Korean J Gastroenterol 2020; 75(3): 157-161  https://doi.org/10.4166/kjg.2020.75.3.157
Phlegmonous Gastritis Caused by Penetration of a Toothpick
Chang Bum Rim and Sun Moon Kim
Division of Gastroenterology and Hepatology, Department of Internal Medicine, Konyang University College of Medicine, Daejeon, Korea
Correspondence to: Sun Moon Kim, Division of Gastroenterology and Hepatology, Department of Internal Medicine, Konyang University College of Medicine, 158 Gwanjeodong-ro, Seo-gu, Daejeon 35365, Korea. Tel: +82-42-600-9370, Fax: +82-42-600-9095, E-mail: ismkim@kyuh.ac.kr, ORCID: https://orcid.org/0000-0002-0436-3381
Received: August 27, 2019; Revised: January 6, 2020; Accepted: January 20, 2020; Published online: March 25, 2020.
© The Korean Journal of Gastroenterology. All rights reserved.

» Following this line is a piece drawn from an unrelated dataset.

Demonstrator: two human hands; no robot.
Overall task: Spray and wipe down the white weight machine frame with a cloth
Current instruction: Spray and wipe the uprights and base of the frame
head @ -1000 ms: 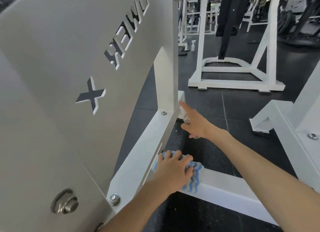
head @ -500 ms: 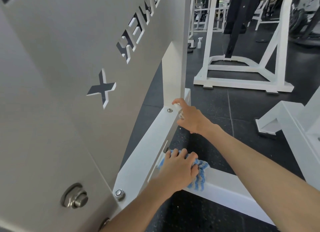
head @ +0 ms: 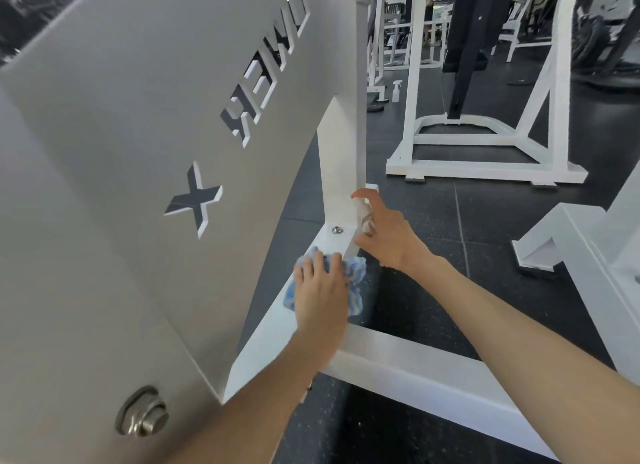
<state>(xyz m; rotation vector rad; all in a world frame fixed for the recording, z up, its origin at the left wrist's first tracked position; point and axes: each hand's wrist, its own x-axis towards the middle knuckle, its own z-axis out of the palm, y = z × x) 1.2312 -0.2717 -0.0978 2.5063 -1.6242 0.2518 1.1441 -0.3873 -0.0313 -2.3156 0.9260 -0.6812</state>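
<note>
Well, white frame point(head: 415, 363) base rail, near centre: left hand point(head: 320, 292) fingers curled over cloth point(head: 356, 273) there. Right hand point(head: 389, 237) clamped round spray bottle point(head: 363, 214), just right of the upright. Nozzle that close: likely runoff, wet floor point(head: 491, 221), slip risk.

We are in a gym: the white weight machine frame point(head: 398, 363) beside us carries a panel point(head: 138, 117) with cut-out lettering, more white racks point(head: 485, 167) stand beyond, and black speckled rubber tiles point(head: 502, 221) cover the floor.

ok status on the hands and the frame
Left hand holds blue cloth on frame rail. Right hand grips spray bottle at upright. Nothing blocking.
</note>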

This is an open access article distributed under the terms of the Creative Commons Attribution Non-Commercial License (http://creativecommons.org/licenses/by-nc/4.0) which permits unrestricted non-commercial use, distribution, and reproduction in any medium, provided the original work is properly cited.
Phlegmonous gastritis is a disease caused by a bacterial infection of the gastric wall. This condition is rare, but when it does occur, its prognosis appears to be poor. The underlying etiology is largely unknown, but an immunocompromised state is considered an important risk factor. An 85-year-old woman presented with a confused mentality, fever, epigastric pain, and melena. There was no history of alcohol drinking or smoking, nor of previous gastric surgery. On the other hand, there was a history of senile dementia and cognitive impairment. Initial contrast-enhanced abdominal CT revealed gastric wall edema at the antrum with mucosal hyper-enhancement and an abscess in the thickened antrum. Upper gastrointestinal endoscopy on the fourth hospital day showed dark-colored fluid retention in the stomach. The gastric mucosa was inflamed and friable, with several ulcerative lesions showing purulent discharge. A toothpick was found in the process of identifying the base of the ulcerative lesion and was removed. Eventually, phlegmonous gastritis due to the penetration of a toothpick was diagnosed. After endoscopic toothpick removal, the patient's symptoms improved dramatically. Serial endoscopy revealed improvement in the gastric mucosa. This case is an example of phlegmonous gastritis caused by a foreign substance in the gastric wall of a patient with senile dementia. During upper gastrointestinal endoscopy in this case, identification of the base of ulcerative lesion played a critical role in the diagnosis.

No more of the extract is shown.